Por supuesto, la necesidad de diversificar el destino de las exportaciones mexicanas resulta vital, algo que no será fácil. El proteccionismo de EEUU, aunque este país llegara a crecer más rápido que en los últimos años (algo muy probable), va a afectar negativamente a las exportaciones del país. Las que van a EEUU explican un 80 por ciento o algo más de las exportaciones totales. En general, se puede esperar que descienda la capacidad para importar como porciento del PIB. Esto, en un contexto de fuertes presiones sobre el balance de pagos: si la inversión crece fuertemente (algo imprescindible) y el PIB del país también se eleva, las presiones por importar resultarían inmanejables. Lo cual obliga a un fuerte control de las importaciones (aranceles, cuotas, tipos de cambio diferenciales, etcétera). Y muy probablemente, según la respuesta de la capacidad para importar, a modificar (hacia abajo) las posibles metas de crecimiento del PIB. Y demás está señalar que se deben poner en juego toda la vasta gama de instrumentos de política económica disponibles y que el neoliberalismo dejó en el olvido total. Si usted debe operarse de una uña o de la nariz, lo puede hacer en términos ambulatorios. Si se trata de una cirugía mayor, hay que usar el mejor hospital con el mejor instrumental.
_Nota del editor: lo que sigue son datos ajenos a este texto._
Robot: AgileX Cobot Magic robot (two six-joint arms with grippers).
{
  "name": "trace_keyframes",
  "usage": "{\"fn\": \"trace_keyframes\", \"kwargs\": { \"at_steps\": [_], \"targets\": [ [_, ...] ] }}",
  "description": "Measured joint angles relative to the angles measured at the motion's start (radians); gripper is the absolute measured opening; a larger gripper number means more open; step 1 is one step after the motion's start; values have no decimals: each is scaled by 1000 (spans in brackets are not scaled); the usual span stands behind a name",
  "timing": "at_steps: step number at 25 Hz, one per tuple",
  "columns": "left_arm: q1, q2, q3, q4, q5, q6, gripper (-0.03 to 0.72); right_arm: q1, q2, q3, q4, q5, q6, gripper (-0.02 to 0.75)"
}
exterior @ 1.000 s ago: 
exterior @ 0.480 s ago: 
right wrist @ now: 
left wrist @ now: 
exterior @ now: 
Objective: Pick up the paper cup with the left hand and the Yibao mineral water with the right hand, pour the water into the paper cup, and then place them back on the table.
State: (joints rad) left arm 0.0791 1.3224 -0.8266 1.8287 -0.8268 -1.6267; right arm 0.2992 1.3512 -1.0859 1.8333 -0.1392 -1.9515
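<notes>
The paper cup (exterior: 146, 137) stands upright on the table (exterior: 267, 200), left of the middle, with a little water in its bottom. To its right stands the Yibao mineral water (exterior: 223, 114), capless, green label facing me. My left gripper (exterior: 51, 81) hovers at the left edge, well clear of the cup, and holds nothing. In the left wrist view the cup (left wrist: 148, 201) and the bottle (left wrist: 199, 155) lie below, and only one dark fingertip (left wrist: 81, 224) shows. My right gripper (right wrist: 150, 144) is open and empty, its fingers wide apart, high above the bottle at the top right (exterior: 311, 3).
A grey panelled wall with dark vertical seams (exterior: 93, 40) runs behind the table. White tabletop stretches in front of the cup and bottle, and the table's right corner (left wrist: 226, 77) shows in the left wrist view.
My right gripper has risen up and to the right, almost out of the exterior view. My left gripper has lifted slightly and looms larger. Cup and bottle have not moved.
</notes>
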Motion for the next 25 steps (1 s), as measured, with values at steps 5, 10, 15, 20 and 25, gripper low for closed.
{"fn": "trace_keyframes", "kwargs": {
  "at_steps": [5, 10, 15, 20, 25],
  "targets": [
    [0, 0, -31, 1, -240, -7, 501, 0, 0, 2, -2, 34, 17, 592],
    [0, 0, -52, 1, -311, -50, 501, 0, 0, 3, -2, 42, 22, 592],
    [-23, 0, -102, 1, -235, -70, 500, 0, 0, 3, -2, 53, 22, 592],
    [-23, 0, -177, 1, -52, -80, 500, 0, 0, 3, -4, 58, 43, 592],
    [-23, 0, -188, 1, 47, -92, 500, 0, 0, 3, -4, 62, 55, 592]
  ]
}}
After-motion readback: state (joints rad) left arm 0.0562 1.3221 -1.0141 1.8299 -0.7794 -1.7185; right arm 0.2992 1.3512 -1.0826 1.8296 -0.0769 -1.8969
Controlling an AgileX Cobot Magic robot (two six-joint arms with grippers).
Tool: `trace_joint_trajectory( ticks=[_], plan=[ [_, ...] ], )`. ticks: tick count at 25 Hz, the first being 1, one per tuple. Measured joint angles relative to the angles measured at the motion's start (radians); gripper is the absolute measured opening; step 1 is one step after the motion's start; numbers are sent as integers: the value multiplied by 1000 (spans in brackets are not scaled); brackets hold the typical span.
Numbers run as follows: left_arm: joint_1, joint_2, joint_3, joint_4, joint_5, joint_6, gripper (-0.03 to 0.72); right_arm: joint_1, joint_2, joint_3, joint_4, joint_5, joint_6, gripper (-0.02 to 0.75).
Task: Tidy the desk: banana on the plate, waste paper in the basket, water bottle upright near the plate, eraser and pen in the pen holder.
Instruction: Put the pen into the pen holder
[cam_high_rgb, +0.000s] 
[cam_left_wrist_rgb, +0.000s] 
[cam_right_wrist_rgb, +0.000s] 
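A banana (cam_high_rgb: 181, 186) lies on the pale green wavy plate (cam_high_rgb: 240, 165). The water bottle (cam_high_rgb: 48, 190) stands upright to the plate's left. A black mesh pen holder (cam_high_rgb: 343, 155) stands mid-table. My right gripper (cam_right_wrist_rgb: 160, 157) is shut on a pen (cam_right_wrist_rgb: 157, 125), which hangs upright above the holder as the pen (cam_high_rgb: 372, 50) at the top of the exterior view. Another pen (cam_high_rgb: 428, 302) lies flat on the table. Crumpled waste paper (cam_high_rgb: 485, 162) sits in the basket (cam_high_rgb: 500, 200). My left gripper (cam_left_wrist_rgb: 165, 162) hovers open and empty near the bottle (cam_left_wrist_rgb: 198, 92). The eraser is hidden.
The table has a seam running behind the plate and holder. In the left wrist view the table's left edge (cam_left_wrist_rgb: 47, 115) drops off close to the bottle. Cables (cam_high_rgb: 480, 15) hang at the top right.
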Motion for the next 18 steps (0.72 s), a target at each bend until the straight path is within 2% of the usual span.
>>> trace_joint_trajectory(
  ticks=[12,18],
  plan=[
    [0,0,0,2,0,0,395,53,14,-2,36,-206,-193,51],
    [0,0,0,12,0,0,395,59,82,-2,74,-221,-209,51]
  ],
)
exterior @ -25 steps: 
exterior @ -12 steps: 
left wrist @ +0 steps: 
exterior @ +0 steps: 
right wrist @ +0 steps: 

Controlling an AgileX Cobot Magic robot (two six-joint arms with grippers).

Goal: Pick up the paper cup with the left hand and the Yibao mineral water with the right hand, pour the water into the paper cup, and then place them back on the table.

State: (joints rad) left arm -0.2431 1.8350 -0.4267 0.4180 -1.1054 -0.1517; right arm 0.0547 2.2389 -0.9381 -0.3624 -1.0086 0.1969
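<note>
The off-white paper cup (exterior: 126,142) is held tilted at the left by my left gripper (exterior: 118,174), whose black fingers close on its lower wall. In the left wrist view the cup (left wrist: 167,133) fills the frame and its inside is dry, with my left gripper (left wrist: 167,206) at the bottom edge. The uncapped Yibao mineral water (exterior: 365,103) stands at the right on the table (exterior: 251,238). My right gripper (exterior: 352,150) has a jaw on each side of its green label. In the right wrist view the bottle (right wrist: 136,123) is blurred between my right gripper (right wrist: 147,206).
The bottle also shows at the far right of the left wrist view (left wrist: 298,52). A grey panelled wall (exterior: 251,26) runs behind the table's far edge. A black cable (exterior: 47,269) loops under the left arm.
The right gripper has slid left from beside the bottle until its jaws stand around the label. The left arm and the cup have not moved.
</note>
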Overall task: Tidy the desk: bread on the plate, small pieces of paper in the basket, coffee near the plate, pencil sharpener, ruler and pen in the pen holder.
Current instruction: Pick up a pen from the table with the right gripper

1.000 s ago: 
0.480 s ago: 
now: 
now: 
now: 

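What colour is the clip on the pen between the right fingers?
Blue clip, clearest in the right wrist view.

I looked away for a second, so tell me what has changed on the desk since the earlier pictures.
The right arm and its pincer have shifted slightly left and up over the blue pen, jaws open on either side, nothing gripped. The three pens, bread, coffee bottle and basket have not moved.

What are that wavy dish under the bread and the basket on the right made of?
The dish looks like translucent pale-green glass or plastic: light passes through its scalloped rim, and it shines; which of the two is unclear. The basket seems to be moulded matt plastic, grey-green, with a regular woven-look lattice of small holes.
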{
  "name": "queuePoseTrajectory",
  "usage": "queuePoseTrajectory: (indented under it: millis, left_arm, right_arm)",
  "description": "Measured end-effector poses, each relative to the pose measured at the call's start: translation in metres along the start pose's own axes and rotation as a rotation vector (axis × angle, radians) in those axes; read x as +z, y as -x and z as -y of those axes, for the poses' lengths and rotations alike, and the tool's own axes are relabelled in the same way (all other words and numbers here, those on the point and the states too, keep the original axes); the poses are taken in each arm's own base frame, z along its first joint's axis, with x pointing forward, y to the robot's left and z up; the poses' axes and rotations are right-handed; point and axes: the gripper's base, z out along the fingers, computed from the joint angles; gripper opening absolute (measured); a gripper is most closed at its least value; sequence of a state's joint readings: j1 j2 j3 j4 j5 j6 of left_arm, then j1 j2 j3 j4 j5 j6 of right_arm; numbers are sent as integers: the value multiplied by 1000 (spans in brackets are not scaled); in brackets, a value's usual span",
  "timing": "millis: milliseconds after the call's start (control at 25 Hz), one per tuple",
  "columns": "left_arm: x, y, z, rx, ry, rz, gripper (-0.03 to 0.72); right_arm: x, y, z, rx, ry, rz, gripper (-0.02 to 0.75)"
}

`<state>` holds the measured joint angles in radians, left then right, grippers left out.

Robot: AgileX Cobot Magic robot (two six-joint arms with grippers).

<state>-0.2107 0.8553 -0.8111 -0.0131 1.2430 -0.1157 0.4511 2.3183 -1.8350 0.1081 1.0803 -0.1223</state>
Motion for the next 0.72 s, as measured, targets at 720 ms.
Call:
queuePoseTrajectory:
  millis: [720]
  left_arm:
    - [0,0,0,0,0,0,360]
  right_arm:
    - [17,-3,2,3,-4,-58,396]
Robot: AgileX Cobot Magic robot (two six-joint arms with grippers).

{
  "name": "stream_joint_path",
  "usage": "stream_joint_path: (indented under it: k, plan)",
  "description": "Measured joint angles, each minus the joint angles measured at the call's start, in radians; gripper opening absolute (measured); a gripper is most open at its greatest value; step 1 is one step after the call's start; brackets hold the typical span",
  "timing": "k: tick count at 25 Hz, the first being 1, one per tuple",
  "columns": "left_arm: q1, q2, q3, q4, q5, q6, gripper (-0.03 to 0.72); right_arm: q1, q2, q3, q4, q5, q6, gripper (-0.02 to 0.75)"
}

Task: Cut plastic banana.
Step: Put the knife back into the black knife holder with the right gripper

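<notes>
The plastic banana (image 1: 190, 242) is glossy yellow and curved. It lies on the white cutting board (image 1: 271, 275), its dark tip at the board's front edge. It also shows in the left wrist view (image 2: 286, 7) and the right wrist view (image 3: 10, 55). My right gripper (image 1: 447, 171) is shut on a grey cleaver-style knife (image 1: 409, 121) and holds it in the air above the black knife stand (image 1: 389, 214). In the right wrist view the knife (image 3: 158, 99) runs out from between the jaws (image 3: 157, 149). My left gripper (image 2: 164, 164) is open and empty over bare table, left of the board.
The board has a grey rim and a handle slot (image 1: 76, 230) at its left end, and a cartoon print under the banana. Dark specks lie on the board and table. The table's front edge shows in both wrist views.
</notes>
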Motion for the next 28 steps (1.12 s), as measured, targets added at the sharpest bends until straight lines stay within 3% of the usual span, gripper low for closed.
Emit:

Compatibilizar altos ritmos de inversión y crecimiento, mejoras en la distribución del ingreso y una balanza de pagos manejable, es algo más que complicado. Y de seguro, imposible de maximizar, a la vez, en los tres planos. Más allá de preferencias doctrinarias, el cambio de rumbo exige de una fuerte e inteligente regulación estatal. También, generar “emoción” y “tenacidad” en favor del crecimiento. Y de manera crucial, castigar con extrema dureza al factor corrupción. Un gobierno fuerte, duro y muy autoritario (en favor del crecimiento, en contra del despilfarro improductivo) pudiera no ser muy democrático para la élite pero sí muy funcional.
1 B. Brecht, “Pieza didáctica sobre el acuerdo”, en Brecht, Teatro Completo, tomo 3, pág. 202. Alianza, Madrid, 1989. Si pensamos en el país y sus periodistas, comentaristas e “intelectuales” (el grueso), podemos percibir que cualquier coincidencia, no es para nada una casualidad.
2 B. Brecht, “Las visiones y los tiempos oscuros”, pág. 39. UNAM, México, 1989.